▶ [Data for analysis]
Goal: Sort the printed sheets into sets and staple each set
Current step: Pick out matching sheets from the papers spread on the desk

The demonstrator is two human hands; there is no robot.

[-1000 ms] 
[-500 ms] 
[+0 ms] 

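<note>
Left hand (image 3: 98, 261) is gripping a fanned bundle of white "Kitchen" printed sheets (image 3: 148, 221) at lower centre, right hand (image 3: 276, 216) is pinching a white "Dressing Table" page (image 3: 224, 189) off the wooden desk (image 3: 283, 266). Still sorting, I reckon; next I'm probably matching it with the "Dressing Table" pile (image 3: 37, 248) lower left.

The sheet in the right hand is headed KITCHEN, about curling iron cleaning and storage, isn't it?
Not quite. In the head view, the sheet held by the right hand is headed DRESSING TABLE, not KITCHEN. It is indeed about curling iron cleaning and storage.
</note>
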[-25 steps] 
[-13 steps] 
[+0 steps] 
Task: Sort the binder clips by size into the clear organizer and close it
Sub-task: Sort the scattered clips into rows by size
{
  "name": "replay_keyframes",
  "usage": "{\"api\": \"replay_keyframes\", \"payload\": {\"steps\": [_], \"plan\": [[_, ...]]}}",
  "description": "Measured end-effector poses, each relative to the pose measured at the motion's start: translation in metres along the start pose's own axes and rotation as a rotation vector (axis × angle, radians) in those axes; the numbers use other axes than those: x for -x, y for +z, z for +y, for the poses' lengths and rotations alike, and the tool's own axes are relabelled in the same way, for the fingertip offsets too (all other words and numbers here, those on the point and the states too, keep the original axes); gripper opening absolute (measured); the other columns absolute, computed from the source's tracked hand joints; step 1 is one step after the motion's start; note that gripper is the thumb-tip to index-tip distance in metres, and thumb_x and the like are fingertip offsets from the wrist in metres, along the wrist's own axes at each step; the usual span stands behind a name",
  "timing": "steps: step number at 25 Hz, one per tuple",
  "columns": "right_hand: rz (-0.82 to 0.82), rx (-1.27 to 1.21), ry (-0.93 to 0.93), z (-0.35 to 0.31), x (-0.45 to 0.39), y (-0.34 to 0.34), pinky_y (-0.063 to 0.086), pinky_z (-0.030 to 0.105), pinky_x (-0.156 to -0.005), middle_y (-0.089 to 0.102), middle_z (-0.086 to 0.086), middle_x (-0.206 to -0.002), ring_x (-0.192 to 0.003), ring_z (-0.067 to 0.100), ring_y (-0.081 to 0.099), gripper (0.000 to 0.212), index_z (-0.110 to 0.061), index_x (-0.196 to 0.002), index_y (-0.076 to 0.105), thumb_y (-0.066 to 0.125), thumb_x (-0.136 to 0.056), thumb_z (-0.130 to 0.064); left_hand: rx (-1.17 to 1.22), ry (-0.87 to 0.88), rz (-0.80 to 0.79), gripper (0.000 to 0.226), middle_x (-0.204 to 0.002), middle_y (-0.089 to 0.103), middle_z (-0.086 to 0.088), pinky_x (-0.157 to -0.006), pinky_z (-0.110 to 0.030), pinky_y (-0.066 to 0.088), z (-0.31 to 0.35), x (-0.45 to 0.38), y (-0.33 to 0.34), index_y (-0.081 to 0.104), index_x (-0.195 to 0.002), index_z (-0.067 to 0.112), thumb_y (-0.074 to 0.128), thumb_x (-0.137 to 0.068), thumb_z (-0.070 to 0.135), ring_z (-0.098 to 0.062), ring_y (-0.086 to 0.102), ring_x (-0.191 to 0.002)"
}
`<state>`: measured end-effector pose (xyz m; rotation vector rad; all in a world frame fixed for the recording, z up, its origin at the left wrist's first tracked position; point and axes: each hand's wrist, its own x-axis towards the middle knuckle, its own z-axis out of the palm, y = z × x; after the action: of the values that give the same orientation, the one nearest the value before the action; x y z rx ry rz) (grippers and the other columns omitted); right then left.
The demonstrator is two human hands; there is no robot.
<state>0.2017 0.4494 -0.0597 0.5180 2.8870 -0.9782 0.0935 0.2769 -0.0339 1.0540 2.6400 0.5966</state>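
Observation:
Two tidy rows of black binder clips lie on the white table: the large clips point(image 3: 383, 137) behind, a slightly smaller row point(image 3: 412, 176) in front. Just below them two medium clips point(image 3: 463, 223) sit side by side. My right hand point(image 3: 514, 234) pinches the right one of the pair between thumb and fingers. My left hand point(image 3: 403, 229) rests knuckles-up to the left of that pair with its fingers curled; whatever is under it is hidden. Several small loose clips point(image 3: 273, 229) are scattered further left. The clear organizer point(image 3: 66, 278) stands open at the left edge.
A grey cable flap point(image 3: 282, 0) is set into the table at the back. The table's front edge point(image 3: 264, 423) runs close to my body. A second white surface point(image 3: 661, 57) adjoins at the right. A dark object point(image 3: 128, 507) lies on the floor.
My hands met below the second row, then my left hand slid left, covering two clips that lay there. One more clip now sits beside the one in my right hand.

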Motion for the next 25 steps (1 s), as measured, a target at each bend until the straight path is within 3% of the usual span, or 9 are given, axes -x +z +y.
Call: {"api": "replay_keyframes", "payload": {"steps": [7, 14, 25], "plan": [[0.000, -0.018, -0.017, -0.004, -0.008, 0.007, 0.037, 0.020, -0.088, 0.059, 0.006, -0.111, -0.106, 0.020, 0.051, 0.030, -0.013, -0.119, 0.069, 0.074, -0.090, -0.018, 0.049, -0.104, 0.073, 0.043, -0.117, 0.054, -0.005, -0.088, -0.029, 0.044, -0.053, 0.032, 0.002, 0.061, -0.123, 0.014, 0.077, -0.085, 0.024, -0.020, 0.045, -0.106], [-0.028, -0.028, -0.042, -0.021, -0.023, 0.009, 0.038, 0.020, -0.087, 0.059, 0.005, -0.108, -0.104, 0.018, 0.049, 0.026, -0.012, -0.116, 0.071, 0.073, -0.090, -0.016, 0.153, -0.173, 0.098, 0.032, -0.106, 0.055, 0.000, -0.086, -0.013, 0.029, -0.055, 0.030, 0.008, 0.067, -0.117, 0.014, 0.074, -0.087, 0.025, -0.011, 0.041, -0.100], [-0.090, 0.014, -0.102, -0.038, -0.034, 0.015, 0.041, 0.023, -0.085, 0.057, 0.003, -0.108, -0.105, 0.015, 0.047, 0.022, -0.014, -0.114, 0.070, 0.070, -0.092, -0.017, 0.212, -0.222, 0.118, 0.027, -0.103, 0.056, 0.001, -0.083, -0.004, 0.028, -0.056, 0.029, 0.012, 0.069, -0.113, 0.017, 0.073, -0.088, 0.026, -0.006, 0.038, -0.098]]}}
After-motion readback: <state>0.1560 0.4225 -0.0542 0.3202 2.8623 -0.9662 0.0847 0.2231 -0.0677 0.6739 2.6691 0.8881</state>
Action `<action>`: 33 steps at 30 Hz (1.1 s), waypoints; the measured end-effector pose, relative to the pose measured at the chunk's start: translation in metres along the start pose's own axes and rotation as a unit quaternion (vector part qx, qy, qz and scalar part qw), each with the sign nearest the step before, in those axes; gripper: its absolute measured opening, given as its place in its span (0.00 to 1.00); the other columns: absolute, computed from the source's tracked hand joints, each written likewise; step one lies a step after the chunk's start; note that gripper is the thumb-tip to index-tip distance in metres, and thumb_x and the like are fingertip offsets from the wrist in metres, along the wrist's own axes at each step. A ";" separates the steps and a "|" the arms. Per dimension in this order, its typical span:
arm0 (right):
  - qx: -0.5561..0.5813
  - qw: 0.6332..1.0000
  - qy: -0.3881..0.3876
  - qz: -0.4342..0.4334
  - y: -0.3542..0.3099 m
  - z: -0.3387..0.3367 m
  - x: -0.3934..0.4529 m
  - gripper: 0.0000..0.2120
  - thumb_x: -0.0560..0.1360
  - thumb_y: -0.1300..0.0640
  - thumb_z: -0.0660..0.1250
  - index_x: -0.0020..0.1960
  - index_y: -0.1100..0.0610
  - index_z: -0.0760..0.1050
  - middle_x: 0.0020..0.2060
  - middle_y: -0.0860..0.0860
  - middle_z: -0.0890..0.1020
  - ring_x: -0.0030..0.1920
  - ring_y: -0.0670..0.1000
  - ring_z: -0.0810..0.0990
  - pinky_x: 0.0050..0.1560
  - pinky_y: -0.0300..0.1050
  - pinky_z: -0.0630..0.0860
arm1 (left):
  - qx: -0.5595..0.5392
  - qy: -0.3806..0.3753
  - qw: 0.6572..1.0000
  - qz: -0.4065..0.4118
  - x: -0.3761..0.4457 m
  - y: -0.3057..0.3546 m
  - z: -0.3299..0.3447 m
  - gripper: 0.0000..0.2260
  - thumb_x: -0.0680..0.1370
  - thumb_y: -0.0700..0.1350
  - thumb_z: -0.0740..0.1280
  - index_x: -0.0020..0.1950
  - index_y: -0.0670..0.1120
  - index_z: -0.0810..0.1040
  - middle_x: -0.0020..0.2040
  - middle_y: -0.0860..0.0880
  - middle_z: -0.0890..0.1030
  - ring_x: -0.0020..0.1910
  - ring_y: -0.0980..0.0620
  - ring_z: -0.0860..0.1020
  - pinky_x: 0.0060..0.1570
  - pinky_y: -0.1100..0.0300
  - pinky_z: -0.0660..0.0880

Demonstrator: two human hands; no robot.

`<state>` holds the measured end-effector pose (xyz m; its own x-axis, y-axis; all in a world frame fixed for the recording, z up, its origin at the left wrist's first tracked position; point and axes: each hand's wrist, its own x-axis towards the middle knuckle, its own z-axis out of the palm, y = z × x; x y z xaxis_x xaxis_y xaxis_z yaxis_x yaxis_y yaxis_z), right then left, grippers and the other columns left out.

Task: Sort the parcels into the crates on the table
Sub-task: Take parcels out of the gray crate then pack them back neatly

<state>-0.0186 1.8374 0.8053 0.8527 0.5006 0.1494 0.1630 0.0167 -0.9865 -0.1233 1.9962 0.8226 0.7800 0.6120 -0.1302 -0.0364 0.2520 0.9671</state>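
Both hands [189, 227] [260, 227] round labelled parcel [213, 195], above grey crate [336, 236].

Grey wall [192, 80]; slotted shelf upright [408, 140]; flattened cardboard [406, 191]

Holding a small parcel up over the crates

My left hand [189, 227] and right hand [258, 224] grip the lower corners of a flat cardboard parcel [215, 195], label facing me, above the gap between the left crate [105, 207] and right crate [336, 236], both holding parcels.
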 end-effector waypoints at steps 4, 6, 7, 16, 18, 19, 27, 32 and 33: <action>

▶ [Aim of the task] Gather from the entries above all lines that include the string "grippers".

▶ [Your response]
`<state>`: measured end-effector pose (xyz m; rotation vector rad; all in a world frame fixed for the recording, z up, its origin at the left wrist's first tracked position; point and axes: each hand's wrist, its own x-axis towards the middle knuckle, its own z-axis out of the palm, y = z × x; after the action: of the values that give the same orientation, the one nearest the value before the action; x y z rx ry rz) (grippers and the other columns omitted); right then left.
`<state>` holds the measured end-effector pose (xyz m; its own x-axis, y-axis; all in a world frame fixed for the recording, z up, its origin at the left wrist's first tracked position; point and axes: each hand's wrist, its own x-axis towards the middle knuckle, its own z-axis out of the palm, y = z × x; x y z xaxis_x xaxis_y xaxis_z yaxis_x yaxis_y yaxis_z), right then left, grippers and the other columns left out.

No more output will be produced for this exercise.